Using GenX from the command line (with mpi)

Introduction

Using GenX from the command line lets you in the simplest case start up the gui. As of version 2.3 you can also run fits without starting up the gui at all. This opens possibilities to make batch script of multiple GenX runs and in addition you can run GenX on machines without a desktop environment. As GenX also since 2.3 supports mpi for fitting in parallel opens up the possibility to use it on clusters. The mpi implementation was contributed by Canrong Qiu. Note that currently the command line is only fully implemented in the source version.

Dependencies

If you only intend to run GenX from the command line you do not need an installation of wxPython, appdirs or matplotlib. Thus the packages you need are:

  • Python newer than 2.3.5
  • Numpy version > 1.0
  • Scipy version > 0.5
  • h5py version > ?
  • If using mpi you will need mpi4py as well as an mpi installation.

Command line arguments

The arguments to GenX can be viewed by executing the program with the --help option.

$ python genx.py --help
usage: genx.py [-h] [-r | --mpi] [--pr PR] [--cs CS] [--mgen MGEN]
               [--pops POPS] [--asi ASI] [--km KM] [--kr KR] [-s] [-e]
               [infile] [outfile]

GenX 2.3.5, fits data to a model.

positional arguments:
  infile       The .gx or .hgx file to load
  outfile      The .gx or hgx file to save into

optional arguments:
  -h, --help   show this help message and exit
  -r, --run    run GenX fit (no gui)
  --mpi        run GenX fit with mpi (no gui)

optimization arguments:
  --pr PR      Number of processes used in parallel fitting.
  --cs CS      Chunk size used for parallel processing.
  --mgen MGEN  Maximum number of generations that is used in a fit
  --pops POPS  Population size - number of individuals.
  --asi ASI    Auto save interval (generations).
  --km KM      Mutation constant (float 0 < km < 1)
  --kr KR      Cross over constant (float 0 < kr < 1)
  -s, --esave  Force save evals to gx file.
  -e, --error  Calculate error bars before saving to file.

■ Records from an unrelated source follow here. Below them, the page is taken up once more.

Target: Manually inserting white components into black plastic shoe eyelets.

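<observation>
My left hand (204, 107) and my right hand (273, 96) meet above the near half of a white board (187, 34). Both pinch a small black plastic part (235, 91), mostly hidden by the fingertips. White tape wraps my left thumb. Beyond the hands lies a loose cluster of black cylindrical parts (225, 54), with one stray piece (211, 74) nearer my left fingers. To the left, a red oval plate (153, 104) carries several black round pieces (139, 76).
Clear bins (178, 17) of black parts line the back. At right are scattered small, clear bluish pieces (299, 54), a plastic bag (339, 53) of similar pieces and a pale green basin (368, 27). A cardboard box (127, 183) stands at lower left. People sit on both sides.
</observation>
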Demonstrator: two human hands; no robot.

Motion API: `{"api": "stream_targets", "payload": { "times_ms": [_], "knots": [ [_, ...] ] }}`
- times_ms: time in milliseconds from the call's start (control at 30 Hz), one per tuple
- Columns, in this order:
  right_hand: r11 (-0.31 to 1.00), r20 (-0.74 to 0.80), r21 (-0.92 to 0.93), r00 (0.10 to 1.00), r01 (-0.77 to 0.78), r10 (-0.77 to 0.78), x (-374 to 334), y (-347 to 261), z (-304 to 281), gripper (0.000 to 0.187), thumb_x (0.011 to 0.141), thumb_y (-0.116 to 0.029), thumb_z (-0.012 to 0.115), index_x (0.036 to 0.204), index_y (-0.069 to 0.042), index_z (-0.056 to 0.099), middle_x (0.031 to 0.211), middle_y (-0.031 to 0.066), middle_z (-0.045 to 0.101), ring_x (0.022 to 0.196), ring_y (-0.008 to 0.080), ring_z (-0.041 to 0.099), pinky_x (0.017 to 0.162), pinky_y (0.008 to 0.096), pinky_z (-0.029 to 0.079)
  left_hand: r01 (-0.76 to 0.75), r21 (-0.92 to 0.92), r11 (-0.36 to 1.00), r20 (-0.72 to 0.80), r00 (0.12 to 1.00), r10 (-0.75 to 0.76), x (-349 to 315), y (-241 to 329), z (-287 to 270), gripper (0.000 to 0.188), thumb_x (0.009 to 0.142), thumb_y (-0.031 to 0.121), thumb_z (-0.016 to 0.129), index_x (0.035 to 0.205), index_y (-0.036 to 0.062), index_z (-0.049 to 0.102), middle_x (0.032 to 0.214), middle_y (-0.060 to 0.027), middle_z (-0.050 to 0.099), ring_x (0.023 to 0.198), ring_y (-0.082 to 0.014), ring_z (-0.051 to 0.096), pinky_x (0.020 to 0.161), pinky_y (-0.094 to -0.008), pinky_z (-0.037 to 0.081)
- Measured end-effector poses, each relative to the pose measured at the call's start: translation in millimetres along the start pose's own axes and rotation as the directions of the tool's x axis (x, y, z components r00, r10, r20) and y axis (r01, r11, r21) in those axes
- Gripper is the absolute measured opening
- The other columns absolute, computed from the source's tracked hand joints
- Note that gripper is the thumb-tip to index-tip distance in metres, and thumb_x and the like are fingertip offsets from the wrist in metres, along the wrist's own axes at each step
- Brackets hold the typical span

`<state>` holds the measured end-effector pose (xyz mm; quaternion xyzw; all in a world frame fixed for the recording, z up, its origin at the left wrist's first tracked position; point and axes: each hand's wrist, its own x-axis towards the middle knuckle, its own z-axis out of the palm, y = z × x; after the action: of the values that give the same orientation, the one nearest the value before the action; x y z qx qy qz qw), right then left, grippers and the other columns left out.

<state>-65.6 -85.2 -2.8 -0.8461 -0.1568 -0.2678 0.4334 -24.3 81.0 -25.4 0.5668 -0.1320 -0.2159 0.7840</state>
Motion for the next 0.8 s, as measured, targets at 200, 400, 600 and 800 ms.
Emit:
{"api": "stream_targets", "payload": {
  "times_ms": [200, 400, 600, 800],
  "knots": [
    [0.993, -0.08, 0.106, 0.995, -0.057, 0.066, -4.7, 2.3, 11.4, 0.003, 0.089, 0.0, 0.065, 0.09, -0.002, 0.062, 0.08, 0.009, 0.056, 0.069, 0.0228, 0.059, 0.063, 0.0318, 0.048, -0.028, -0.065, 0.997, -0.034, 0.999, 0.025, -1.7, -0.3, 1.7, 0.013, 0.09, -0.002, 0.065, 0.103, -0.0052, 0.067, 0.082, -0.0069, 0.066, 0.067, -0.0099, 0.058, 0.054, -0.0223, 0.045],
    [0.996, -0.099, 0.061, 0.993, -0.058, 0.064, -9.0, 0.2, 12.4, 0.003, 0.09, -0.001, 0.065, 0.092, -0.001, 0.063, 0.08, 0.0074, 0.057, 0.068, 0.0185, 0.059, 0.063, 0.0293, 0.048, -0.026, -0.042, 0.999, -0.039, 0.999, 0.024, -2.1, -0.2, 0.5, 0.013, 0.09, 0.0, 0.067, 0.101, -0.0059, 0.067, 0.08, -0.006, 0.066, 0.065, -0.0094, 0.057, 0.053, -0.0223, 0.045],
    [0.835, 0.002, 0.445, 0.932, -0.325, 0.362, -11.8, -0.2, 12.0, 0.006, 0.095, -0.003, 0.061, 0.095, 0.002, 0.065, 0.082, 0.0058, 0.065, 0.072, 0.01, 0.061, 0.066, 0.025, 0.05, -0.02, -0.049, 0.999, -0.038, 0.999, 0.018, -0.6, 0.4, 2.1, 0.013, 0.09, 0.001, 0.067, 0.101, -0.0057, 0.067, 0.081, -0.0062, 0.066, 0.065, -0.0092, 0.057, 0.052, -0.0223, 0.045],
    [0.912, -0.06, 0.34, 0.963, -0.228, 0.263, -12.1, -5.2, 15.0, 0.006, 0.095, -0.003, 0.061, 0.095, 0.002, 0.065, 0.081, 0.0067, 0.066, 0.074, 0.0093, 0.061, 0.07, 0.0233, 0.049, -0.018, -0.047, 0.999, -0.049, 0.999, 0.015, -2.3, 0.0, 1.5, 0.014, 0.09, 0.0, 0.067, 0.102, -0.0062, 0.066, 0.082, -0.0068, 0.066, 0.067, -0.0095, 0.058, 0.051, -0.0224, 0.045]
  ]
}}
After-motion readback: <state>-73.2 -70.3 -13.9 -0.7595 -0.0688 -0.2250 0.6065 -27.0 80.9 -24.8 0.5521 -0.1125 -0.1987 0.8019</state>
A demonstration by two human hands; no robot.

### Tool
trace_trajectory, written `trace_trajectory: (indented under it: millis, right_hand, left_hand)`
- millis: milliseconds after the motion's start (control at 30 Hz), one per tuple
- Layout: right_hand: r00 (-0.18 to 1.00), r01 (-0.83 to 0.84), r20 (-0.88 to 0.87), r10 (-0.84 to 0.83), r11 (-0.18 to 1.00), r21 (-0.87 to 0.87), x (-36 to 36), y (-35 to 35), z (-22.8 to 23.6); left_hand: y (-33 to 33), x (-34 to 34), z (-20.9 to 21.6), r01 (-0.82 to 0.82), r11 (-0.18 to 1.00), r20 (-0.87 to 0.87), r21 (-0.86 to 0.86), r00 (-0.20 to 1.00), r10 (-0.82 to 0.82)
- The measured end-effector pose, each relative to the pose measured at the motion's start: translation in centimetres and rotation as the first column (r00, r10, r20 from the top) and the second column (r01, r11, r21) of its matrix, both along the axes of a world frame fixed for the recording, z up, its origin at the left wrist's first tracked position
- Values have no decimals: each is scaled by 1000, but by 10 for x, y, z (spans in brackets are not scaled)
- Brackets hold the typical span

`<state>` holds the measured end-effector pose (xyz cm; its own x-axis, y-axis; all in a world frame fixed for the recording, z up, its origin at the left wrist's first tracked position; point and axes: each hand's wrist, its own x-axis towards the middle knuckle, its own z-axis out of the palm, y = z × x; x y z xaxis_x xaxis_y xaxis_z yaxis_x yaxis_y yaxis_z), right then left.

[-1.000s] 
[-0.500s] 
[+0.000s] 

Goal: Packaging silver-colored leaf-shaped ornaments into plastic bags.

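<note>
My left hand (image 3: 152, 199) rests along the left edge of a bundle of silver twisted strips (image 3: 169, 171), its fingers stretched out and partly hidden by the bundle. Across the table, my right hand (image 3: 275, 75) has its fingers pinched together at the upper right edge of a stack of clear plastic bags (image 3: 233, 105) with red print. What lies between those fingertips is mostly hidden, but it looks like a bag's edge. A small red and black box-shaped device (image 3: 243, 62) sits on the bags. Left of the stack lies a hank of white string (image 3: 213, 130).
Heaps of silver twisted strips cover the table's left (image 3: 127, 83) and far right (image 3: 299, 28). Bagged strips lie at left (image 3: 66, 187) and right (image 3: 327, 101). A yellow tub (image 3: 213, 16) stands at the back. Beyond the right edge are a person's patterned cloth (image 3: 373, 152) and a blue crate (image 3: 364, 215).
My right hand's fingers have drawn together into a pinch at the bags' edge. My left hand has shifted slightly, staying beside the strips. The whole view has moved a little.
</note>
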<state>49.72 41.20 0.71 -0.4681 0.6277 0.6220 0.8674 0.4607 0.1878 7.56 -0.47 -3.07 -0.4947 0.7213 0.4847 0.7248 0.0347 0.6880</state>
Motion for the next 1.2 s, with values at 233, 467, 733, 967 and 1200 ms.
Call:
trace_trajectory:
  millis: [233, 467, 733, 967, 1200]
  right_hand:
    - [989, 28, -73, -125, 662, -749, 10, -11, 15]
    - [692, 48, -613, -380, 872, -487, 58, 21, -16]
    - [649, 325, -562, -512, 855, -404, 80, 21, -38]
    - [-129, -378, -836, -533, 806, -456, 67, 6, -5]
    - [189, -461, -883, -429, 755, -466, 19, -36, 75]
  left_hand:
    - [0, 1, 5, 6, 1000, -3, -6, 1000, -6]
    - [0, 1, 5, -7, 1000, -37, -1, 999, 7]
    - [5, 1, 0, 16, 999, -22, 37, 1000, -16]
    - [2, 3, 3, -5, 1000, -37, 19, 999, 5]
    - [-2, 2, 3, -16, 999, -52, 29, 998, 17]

For support, manuals and bug reporting see http://genx.sf.net

To run a fit using the multiprocessing module (forking different processes) which is the same code as in the gui the following command can be executed.

$ python genx.py --run --mgen=10 ./examples/X-ray_Reflectivity.gx test.gx
Loading model /Users/GenX/Desktop/v2.3.5/examples/X-ray_Reflectivity.gx...
Simulating model...
Setting up the optimizer...
DE initilized
Setting up a pool of workers ...
Starting a pool with 2 workers ...
Saving the initial model to /Users/GenX/Desktop/v2.3.5/test.gx
Fitting starting...
Calculating start FOM ...
Going into optimization ...
FOM: 0.277 Generation: 1 Speed: 541.6
FOM: 0.277 Generation: 2 Speed: 550.4
FOM: 0.268 Generation: 3 Speed: 528.7
FOM: 0.268 Generation: 4 Speed: 544.2
FOM: 0.243 Generation: 5 Speed: 546.8
FOM: 0.243 Generation: 6 Speed: 544.7
FOM: 0.243 Generation: 7 Speed: 549.8
FOM: 0.243 Generation: 8 Speed: 544.1
FOM: 0.218 Generation: 9 Speed: 546.9
FOM: 0.215 Generation: 10 Speed: 550.1
Stopped at Generation: 10 after 500 fom evaluations...
Fitting finished!
Time to fit:  0.0183591683706  min
Updating the parameters
Saving the fit to /Users/GenX/Desktop/v2.3.5/test.gx
Fitting successfully completed

As can be seen this loads the file ./examples/X-ray_Reflectivity.gx sets the maximum number of generation to run to 10 and then runs the fit. The result is saved to test.gx. Note that to be able to analyse the fits (calculate error bars for example) the option --esave should be used. If the fits take a long time to run it is advisable to save them every now and then with the --asi command that specifies how often the current result should be written to file. It can also be good idea to directly calculate the errorbars before saving to file with the -e command. Another point to see is that there is a significant speed-up when only using the command line. This is probably due to that the GUI does not have to be updated.

Using MPI

If MPI and mpi4py is installed on the system the --mpi switch will be activated. Note that the description for --mpi in the help will not appear until the mpi4py can loaded correctly. In order to use mpi the command mpirun or mpiexec has to be used. The argument -np defines how many processes to use. An example can be seen below.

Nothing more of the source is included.